Clearly if gcd(n,m) = 1, a(nm) = lcm(a(n),a(m)), so it suffices to
establish this for prime powers.

If p is a prime, the period must divide p, but k^2 mod p is not
constant, so a(p) = p.

a(p^e), e > 1, must be divisible by a(p^(e-1)), and must divide p^e. If
p != 2, (p^(e-1)+1)^2 =  p^(2e-2)+2p^(e-1)+1 == 2p^(e-1)+1 (mod p^2),
so a(p^e) != p^(e-1); it must then be e.

By inspection, a(4) = 2 and a(8) = 4.

This leaves a(2^e), e > 3. But then (2^(e-2)+1)^2 = 2^(2e-4)+2^(e-1)+1
== 2^(e-1)+1 (mod 2^e), so a(n) > 2^(e-2).
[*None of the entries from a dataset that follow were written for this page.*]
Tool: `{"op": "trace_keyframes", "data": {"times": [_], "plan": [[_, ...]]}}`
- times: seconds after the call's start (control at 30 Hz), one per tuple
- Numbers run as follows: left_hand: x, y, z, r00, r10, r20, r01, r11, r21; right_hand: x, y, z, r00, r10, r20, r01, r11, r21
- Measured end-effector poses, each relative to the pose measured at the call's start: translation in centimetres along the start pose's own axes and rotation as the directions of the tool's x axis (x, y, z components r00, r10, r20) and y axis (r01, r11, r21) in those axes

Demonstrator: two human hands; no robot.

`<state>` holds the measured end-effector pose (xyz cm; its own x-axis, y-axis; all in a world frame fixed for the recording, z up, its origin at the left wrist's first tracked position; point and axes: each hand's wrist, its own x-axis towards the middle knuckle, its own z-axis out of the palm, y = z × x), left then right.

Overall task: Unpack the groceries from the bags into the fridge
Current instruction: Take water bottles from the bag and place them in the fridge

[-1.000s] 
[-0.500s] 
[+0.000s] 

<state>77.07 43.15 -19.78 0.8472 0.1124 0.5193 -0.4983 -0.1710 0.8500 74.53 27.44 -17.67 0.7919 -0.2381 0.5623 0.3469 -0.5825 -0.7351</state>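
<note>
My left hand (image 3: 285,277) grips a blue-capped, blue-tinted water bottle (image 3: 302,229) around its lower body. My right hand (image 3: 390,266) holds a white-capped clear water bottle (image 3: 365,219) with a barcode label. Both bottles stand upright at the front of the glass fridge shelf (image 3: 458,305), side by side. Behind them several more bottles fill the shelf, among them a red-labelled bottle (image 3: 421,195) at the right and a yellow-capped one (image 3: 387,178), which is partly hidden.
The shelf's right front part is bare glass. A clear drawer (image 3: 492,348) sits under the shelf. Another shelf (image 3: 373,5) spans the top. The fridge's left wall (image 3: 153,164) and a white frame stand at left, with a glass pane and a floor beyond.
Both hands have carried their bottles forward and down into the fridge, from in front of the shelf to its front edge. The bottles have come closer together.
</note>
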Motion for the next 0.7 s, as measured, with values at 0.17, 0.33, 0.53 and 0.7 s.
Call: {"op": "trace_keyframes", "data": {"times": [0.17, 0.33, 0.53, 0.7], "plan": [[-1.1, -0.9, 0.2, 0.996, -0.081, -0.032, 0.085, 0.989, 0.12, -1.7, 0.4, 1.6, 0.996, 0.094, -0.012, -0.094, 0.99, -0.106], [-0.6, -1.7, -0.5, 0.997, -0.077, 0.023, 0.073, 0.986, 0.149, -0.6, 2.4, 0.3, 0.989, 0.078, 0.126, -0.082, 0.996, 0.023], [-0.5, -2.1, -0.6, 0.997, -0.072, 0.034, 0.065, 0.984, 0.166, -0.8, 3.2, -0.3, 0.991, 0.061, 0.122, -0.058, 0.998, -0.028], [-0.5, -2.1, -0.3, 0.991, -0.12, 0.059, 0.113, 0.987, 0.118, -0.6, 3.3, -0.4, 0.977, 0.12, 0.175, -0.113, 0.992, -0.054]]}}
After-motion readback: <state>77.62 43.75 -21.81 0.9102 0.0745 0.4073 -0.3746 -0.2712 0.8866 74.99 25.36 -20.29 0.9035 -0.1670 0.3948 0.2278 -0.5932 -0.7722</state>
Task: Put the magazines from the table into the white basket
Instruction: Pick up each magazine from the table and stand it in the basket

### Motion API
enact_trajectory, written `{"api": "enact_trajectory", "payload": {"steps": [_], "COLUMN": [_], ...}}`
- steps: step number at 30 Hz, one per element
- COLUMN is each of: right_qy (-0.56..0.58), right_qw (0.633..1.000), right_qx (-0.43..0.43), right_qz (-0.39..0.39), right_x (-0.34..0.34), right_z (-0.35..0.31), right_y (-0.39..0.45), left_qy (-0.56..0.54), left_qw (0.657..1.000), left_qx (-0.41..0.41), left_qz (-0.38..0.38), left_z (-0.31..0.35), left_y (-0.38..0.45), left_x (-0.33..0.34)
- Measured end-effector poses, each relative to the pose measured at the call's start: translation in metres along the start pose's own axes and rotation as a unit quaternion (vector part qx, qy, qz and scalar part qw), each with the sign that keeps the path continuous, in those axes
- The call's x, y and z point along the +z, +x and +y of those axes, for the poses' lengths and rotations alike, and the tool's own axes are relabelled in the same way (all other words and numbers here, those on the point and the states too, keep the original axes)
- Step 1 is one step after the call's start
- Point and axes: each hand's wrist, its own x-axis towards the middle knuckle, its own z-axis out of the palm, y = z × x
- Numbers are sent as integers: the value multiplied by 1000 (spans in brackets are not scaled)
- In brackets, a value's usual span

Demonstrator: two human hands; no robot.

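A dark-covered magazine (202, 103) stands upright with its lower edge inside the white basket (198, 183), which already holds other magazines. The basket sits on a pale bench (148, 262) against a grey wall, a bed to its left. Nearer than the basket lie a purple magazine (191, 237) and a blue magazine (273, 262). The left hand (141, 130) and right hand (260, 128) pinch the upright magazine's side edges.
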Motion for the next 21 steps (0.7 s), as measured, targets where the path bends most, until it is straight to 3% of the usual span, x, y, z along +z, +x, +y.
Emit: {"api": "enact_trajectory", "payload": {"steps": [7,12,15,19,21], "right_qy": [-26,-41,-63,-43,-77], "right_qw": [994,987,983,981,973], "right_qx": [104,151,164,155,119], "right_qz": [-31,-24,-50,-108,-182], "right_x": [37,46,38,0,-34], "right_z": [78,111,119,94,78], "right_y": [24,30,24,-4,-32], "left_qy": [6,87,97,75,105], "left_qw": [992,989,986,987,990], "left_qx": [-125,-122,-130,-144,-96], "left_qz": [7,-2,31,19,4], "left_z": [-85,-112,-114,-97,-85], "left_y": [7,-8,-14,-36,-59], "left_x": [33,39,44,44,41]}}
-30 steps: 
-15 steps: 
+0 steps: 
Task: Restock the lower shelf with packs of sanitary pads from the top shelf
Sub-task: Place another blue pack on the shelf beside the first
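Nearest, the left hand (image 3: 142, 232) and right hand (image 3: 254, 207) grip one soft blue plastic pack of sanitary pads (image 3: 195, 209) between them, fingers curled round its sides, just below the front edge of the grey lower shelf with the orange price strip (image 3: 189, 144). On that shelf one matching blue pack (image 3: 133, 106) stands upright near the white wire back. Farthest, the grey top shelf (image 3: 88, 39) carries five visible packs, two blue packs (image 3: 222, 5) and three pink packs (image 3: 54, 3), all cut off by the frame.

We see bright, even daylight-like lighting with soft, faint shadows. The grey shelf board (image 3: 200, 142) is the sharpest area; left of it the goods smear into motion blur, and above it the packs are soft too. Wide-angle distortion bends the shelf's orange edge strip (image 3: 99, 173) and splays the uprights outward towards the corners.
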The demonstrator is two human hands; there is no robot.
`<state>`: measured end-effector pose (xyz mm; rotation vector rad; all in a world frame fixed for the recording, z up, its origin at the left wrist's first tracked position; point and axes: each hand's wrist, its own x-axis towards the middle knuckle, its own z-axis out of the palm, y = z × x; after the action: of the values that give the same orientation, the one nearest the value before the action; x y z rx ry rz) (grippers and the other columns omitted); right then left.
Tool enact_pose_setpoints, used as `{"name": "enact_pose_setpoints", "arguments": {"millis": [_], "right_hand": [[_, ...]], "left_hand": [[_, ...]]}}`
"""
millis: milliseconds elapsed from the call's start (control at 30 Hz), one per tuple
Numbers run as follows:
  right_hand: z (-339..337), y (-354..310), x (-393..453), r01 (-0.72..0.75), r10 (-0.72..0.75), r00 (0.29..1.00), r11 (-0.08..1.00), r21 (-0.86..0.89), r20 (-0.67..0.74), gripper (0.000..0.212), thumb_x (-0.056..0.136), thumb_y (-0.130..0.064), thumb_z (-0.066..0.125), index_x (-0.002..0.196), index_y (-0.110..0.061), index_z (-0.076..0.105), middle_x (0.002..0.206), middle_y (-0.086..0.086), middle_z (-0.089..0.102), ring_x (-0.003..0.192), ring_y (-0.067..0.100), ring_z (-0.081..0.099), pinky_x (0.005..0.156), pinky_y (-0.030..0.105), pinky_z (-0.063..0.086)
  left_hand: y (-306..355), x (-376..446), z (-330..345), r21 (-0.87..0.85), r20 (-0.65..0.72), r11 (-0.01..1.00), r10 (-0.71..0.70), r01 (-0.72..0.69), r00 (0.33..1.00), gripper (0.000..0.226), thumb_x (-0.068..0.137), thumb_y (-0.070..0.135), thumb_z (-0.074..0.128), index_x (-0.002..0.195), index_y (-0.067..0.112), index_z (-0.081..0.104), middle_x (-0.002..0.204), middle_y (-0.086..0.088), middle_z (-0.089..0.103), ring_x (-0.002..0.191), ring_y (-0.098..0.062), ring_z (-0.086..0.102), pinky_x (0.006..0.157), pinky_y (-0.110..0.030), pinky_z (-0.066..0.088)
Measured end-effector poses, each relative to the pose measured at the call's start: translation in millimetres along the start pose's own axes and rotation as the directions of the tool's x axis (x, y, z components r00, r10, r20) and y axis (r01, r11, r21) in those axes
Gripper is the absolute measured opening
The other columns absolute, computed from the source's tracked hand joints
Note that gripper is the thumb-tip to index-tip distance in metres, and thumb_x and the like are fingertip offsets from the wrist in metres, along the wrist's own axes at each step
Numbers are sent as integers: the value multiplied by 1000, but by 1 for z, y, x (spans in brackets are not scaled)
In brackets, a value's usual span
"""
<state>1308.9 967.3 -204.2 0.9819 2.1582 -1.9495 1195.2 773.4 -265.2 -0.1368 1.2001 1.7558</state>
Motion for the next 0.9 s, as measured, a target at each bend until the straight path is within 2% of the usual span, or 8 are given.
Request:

On the other hand,
(2^(e-1)+c)^2 = 2^(2e-2)+c2^e+c^2 == c^2 (mod 2^e). Hence the period is
2^(e-1).

Q.E.D.

-----Original Message-----
From: Alois Heinz <heinz at hs-heilbronn.de>

It seems that this sequence has n/a(n) = period: 1,1,1,2

Can you confirm this?

Alois

Am 24.02.2011 20:03, schrieb Charles Greathouse:
> possible and wrote my own code to minimize the chance of sharing an
> error.)
>
> You should certainly submit this!  It's worth mentioning that a(n) is
> a multiple of A019554(n).
>
> Charles Greathouse
> Analyst/Programmer
> Case Western Reserve University
>
> On Thu, Feb 24, 2011 at 1:30 PM, Richard Mathar
> <mathar at strw.leidenuniv.nl>  wrote:
>> In conjunction with A182865 the following topic arose:
>>
>> The sequence k^2 mod n for some fixed n has a period length not
larger
>> than n (that is fundamental, k^2 is a polynomial...).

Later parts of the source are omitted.